Records provided below:
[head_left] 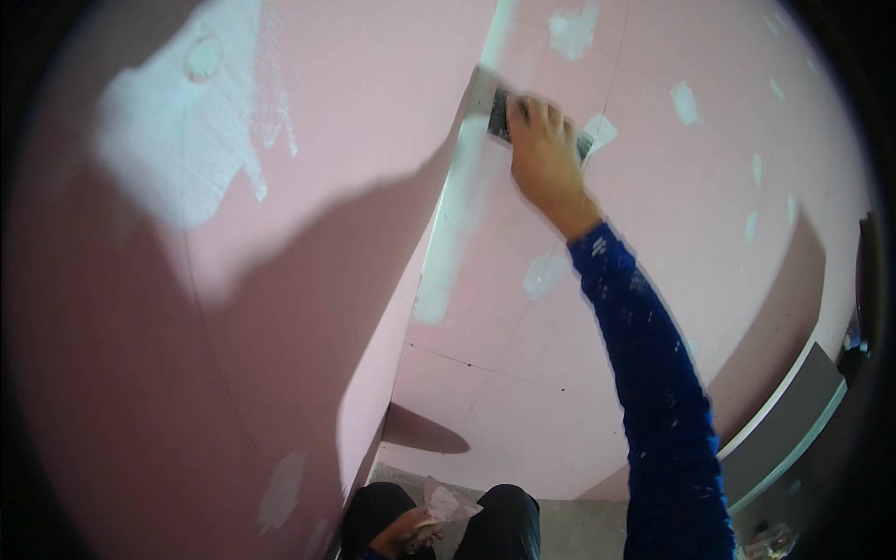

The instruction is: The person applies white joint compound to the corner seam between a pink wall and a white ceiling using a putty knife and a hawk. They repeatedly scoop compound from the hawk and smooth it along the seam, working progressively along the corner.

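Note:
My right hand, below a blue speckled sleeve, grips a flat, dark-bladed putty knife against the pink wallboard, just right of the inside corner. A pale band of compound runs along that corner, partly shadowed near the blade. Low in the view, between my dark-trousered knees, my left hand is closed around a small tool with a pale, smeared flat end; its exact shape is unclear.
The left wall carries a large white patch and my shadow. Several small patches dot the right wall. At lower right lean curved-looking grey and white boards, with small clutter on the concrete floor.

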Demonstrator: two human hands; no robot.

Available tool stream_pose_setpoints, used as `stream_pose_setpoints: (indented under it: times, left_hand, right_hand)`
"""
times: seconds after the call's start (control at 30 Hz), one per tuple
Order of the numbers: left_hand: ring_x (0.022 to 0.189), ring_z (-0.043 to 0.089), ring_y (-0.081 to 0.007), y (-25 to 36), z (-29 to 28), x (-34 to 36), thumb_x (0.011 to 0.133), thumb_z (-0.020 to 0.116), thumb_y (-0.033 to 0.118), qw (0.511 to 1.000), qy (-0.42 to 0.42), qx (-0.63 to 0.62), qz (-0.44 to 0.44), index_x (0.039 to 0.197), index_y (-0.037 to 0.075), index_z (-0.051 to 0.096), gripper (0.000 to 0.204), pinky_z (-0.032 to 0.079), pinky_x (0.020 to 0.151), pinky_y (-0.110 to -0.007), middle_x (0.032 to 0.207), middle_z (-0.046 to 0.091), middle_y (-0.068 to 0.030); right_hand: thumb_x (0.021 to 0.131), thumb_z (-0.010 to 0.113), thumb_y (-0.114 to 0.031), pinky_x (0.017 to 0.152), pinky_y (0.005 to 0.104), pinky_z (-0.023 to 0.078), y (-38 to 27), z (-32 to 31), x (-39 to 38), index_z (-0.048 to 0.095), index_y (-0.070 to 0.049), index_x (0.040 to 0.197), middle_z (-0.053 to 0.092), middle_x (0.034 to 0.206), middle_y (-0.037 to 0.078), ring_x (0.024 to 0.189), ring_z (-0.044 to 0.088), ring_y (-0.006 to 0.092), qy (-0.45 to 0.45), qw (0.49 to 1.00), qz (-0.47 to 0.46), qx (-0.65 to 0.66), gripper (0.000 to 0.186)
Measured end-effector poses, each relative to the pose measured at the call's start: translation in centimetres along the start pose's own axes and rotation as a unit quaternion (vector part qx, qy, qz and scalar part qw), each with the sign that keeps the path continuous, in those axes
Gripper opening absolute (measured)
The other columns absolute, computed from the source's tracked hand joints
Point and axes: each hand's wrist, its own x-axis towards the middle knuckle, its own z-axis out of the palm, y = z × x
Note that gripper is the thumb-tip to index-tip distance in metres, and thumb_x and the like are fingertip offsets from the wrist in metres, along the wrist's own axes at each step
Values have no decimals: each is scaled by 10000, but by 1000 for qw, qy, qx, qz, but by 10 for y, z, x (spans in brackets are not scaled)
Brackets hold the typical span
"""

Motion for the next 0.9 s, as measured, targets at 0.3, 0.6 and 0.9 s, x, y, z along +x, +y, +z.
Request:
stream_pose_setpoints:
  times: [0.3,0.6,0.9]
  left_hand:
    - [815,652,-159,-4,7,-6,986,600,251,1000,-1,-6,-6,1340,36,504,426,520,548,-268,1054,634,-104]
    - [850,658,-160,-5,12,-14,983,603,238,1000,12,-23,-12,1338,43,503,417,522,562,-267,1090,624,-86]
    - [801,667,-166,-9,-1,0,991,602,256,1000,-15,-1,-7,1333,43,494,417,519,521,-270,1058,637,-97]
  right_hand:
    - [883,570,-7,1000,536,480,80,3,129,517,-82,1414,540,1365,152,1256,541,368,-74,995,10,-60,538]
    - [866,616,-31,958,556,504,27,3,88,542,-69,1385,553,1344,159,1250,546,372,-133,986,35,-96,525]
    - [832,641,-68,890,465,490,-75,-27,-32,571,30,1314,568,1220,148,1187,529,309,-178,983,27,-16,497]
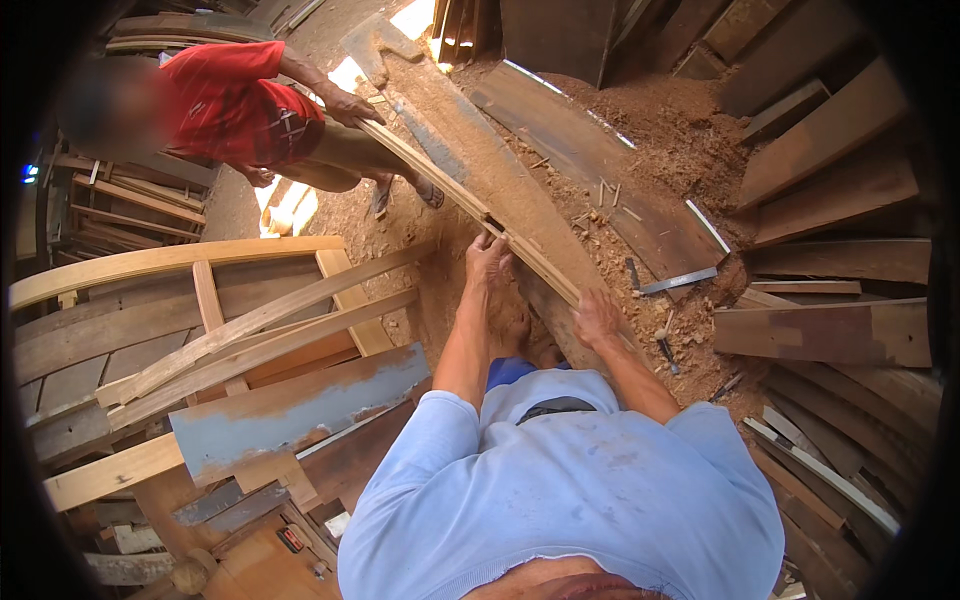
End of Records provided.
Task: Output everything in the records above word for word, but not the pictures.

Answer to this problem:
[head_left] 

The instruction is: The person applies white joint compound to the corner seam between a pink wall and a white ceiling using a putty knife and a hawk. They repeatedly scoop compound from the hawk and smooth it along the seam, working progressively along the corner.

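Note:
My right hand, below a blue speckled sleeve, grips a flat, dark-bladed putty knife against the pink wallboard, just right of the inside corner. A pale band of compound runs along that corner, partly shadowed near the blade. Low in the view, between my dark-trousered knees, my left hand is closed around a small tool with a pale, smeared flat end; its exact shape is unclear.
The left wall carries a large white patch and my shadow. Several small patches dot the right wall. At lower right lean curved-looking grey and white boards, with small clutter on the concrete floor.
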
Demonstrator: two human hands; no robot.

Available tool stream_pose_setpoints, used as `stream_pose_setpoints: (indented under it: times, left_hand, right_hand)`
"""
times: seconds after the call's start (control at 30 Hz), one per tuple
Order of the numbers: left_hand: ring_x (0.022 to 0.189), ring_z (-0.043 to 0.089), ring_y (-0.081 to 0.007), y (-25 to 36), z (-29 to 28), x (-34 to 36), thumb_x (0.011 to 0.133), thumb_z (-0.020 to 0.116), thumb_y (-0.033 to 0.118), qw (0.511 to 1.000), qy (-0.42 to 0.42), qx (-0.63 to 0.62), qz (-0.44 to 0.44), index_x (0.039 to 0.197), index_y (-0.037 to 0.075), index_z (-0.051 to 0.096), gripper (0.000 to 0.204), pinky_z (-0.032 to 0.079), pinky_x (0.020 to 0.151), pinky_y (-0.110 to -0.007), middle_x (0.032 to 0.207), middle_z (-0.046 to 0.091), middle_y (-0.068 to 0.030); right_hand: thumb_x (0.021 to 0.131), thumb_z (-0.010 to 0.113), thumb_y (-0.114 to 0.031), pinky_x (0.017 to 0.152), pinky_y (0.005 to 0.104), pinky_z (-0.023 to 0.078), y (-38 to 27), z (-32 to 31), x (-39 to 38), index_z (-0.048 to 0.095), index_y (-0.070 to 0.049), index_x (0.040 to 0.197), middle_z (-0.053 to 0.092), middle_x (0.034 to 0.206), middle_y (-0.037 to 0.078), ring_x (0.024 to 0.189), ring_z (-0.044 to 0.088), ring_y (-0.006 to 0.092), qy (-0.45 to 0.45), qw (0.49 to 1.00), qz (-0.47 to 0.46), qx (-0.65 to 0.66), gripper (0.000 to 0.186)
Measured end-effector poses, each relative to the pose measured at the call's start: translation in centimetres along the start pose's own axes and rotation as a unit quaternion (vector part qx, qy, qz and scalar part qw), each with the sign that keeps the path continuous, in those axes
Gripper opening absolute (measured)
The other columns absolute, computed from the source's tracked hand joints
Point and axes: each hand's wrist, its own x-axis towards the middle knuckle, its own z-axis out of the palm, y = z × x
Note that gripper is the thumb-tip to index-tip distance in metres, and thumb_x and the like are fingertip offsets from the wrist in metres, along the wrist's own axes at each step
Values have no decimals: each is scaled by 10000, but by 1000 for qw, qy, qx, qz, but by 10 for y, z, x (spans in brackets are not scaled)
Brackets hold the typical span
"""

Motion for the next 0.9 s, as measured, targets at 0.3, 0.6 and 0.9 s, x, y, z along +x, +y, +z.
Request:
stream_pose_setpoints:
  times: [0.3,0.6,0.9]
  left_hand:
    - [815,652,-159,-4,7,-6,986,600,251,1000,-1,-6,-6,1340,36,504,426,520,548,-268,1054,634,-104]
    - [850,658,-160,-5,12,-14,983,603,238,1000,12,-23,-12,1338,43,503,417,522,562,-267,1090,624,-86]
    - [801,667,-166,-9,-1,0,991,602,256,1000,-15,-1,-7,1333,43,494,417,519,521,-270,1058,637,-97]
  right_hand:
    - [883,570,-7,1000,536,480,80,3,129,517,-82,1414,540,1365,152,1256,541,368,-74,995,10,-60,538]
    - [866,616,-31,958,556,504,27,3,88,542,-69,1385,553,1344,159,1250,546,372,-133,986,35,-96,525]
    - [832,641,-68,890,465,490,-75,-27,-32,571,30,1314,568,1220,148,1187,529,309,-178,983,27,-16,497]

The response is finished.